▶

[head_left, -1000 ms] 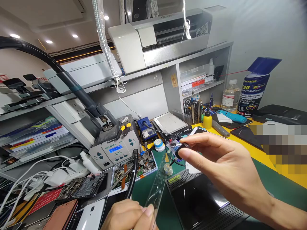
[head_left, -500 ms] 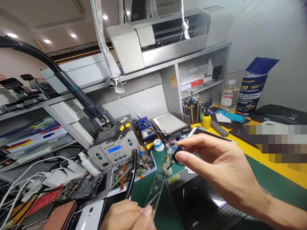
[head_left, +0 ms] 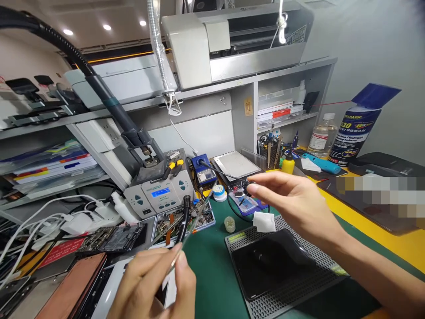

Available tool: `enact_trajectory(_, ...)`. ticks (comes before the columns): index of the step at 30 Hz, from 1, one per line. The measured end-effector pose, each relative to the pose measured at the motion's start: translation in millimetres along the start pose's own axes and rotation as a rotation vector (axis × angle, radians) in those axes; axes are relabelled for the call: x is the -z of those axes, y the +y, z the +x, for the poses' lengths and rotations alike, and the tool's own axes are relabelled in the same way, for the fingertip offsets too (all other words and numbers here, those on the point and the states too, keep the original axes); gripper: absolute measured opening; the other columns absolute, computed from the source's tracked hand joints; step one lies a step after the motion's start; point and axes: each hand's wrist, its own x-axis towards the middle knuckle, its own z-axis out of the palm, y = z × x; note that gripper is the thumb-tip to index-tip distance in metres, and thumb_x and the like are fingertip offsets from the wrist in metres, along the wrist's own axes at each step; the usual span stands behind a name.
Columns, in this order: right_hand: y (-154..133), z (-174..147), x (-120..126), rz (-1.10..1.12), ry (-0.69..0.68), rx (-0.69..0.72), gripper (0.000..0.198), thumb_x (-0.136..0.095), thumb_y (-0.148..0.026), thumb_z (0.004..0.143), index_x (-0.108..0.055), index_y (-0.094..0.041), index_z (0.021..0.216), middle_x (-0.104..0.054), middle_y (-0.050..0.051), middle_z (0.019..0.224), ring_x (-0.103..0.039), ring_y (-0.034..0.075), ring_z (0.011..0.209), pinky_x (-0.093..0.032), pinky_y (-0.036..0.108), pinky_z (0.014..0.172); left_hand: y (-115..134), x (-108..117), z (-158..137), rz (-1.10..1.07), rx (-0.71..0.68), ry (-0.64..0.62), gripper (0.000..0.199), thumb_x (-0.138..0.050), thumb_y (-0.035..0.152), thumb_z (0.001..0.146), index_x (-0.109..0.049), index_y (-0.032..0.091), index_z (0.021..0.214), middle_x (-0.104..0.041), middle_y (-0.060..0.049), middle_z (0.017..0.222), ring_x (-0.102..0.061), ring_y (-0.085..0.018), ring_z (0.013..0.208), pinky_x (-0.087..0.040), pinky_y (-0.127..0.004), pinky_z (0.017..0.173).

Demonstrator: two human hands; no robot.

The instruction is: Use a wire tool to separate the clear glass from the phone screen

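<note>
My left hand [head_left: 154,281] pinches the lower end of a clear plastic strip [head_left: 191,235], turned almost edge-on and slanting up toward the parts tray. Between the thumb and fingers of my right hand [head_left: 292,199] is a small black piece [head_left: 248,186]; its exact kind cannot be made out. Below that hand a black-screened phone [head_left: 272,263] lies on a grey perforated mat [head_left: 265,305]. At the mat's far edge sits a folded white wipe [head_left: 264,221]. A small clear jar [head_left: 229,224] stands on the green work mat [head_left: 210,270], left of the wipe.
A tray of circuit parts [head_left: 207,217] lies before the rework station [head_left: 159,195], with its black hose crossing the tray. Phone parts [head_left: 73,288] crowd the left. Behind are a blue-lidded tin [head_left: 218,191] and flat heating plate [head_left: 237,164]. A spray can [head_left: 352,133] stands right.
My left hand has moved left with the strip, which has turned edge-on, away from the jar. The black piece in my right hand is now apart from the strip. The view has shifted.
</note>
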Motion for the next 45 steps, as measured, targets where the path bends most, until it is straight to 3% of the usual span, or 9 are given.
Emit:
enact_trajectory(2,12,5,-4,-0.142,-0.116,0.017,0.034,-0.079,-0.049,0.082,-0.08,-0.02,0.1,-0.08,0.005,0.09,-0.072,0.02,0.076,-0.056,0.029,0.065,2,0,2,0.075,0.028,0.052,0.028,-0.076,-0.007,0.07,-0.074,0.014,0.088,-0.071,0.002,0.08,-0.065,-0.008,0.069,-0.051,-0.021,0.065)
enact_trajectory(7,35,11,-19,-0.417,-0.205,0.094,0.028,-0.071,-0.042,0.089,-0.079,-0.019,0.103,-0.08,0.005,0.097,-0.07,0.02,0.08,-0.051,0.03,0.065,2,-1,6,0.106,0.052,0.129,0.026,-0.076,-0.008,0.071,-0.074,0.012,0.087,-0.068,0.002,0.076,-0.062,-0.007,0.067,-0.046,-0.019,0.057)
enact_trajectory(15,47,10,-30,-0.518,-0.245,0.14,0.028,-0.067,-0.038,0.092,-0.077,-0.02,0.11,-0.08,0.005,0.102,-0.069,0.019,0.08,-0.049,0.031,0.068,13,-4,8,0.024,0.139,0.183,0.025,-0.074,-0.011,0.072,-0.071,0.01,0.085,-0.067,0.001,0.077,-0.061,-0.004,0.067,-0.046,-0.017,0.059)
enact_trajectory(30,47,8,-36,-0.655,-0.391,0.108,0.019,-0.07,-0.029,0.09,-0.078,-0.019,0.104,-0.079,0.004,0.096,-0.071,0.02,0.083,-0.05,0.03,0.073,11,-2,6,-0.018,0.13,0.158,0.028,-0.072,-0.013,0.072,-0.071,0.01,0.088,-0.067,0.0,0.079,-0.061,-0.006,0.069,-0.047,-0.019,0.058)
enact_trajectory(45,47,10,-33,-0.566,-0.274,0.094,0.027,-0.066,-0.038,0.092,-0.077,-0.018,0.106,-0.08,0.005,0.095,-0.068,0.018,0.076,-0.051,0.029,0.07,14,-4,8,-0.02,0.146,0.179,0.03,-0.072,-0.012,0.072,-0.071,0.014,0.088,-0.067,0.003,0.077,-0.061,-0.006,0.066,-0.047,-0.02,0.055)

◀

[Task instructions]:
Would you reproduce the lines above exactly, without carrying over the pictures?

[Response]:
[head_left, -1000 ms] 
[head_left, -500 ms] 
[head_left, +0 ms] 

Available tool: `enact_trajectory(_, ...)`. ticks (comes before the columns): index of the step at 30 Hz, from 1, one per line. The measured end-effector pose, each relative to the pose measured at the motion's start: translation in millimetres along the start pose's own axes and rotation as a rotation vector (axis × angle, radians) in those axes; axes are relabelled for the call: x is the -z of those axes, y the +y, z the +x, for the poses' lengths and rotations alike, and the tool's own axes are relabelled in the same way, for the fingertip offsets too (all other words and numbers here, those on the point and the states too, keep the original axes); gripper: absolute measured opening; the other columns absolute, computed from the source's tracked hand joints; step one lies a step after the motion's start; point and axes: each hand's wrist, its own x-axis towards the middle knuckle, its own z-axis out of the palm, y = z × x; note that gripper is the thumb-tip to index-tip distance in metres, and thumb_x and the like are fingertip offsets from the wrist in metres, along the wrist's own axes at each step; the usual span stands behind a name.
Columns, in this order: right_hand: y (-154..133), z (-174..147), x (-120..126), rz (-1.10..1.12), ry (-0.69..0.68), rx (-0.69..0.72), gripper (0.000..0.198), thumb_x (-0.136..0.095), thumb_y (-0.148..0.026), thumb_z (0.004..0.143), index_x (-0.108..0.055), index_y (-0.094..0.041), index_z (0.021..0.216), middle_x (-0.104..0.054), middle_y (-0.050..0.051), middle_z (0.019..0.224), ring_x (-0.103..0.039), ring_y (-0.034..0.075), ring_z (0.011..0.209), pinky_x (-0.093..0.032), pinky_y (-0.036..0.108), pinky_z (0.014..0.172); left_hand: y (-115..134), x (-108..117), z (-158..137), rz (-1.10..1.07), rx (-0.71..0.68), ry (-0.64..0.62), gripper (0.000..0.199), thumb_x (-0.138..0.050), thumb_y (-0.035..0.152), thumb_z (0.001..0.146), index_x (-0.109..0.049), index_y (-0.032..0.091), index_z (0.021..0.214), middle_x (-0.104..0.041), middle_y (-0.060..0.049), middle_z (0.017..0.222), ring_x (-0.102..0.061), ring_y (-0.085..0.018), ring_z (0.013..0.208), pinky_x (-0.087..0.040), pinky_y (-0.127..0.004), pinky_z (0.017..0.173).

Demonstrator: two human hands; no robot.

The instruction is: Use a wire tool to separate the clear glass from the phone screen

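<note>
My left hand [head_left: 154,281] pinches the lower end of a clear plastic strip [head_left: 191,235], turned almost edge-on and slanting up toward the parts tray. Between the thumb and fingers of my right hand [head_left: 292,199] is a small black piece [head_left: 248,186]; its exact kind cannot be made out. Below that hand a black-screened phone [head_left: 272,263] lies on a grey perforated mat [head_left: 265,305]. At the mat's far edge sits a folded white wipe [head_left: 264,221]. A small clear jar [head_left: 229,224] stands on the green work mat [head_left: 210,270], left of the wipe.
A tray of circuit parts [head_left: 207,217] lies before the rework station [head_left: 159,195], with its black hose crossing the tray. Phone parts [head_left: 73,288] crowd the left. Behind are a blue-lidded tin [head_left: 218,191] and flat heating plate [head_left: 237,164]. A spray can [head_left: 352,133] stands right.
My left hand has moved left with the strip, which has turned edge-on, away from the jar. The black piece in my right hand is now apart from the strip. The view has shifted.
</note>
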Motion for the next 45 steps, as measured, targets where the path bends most, until it is straight to 3% of the usual span, or 9 are given.
Emit:
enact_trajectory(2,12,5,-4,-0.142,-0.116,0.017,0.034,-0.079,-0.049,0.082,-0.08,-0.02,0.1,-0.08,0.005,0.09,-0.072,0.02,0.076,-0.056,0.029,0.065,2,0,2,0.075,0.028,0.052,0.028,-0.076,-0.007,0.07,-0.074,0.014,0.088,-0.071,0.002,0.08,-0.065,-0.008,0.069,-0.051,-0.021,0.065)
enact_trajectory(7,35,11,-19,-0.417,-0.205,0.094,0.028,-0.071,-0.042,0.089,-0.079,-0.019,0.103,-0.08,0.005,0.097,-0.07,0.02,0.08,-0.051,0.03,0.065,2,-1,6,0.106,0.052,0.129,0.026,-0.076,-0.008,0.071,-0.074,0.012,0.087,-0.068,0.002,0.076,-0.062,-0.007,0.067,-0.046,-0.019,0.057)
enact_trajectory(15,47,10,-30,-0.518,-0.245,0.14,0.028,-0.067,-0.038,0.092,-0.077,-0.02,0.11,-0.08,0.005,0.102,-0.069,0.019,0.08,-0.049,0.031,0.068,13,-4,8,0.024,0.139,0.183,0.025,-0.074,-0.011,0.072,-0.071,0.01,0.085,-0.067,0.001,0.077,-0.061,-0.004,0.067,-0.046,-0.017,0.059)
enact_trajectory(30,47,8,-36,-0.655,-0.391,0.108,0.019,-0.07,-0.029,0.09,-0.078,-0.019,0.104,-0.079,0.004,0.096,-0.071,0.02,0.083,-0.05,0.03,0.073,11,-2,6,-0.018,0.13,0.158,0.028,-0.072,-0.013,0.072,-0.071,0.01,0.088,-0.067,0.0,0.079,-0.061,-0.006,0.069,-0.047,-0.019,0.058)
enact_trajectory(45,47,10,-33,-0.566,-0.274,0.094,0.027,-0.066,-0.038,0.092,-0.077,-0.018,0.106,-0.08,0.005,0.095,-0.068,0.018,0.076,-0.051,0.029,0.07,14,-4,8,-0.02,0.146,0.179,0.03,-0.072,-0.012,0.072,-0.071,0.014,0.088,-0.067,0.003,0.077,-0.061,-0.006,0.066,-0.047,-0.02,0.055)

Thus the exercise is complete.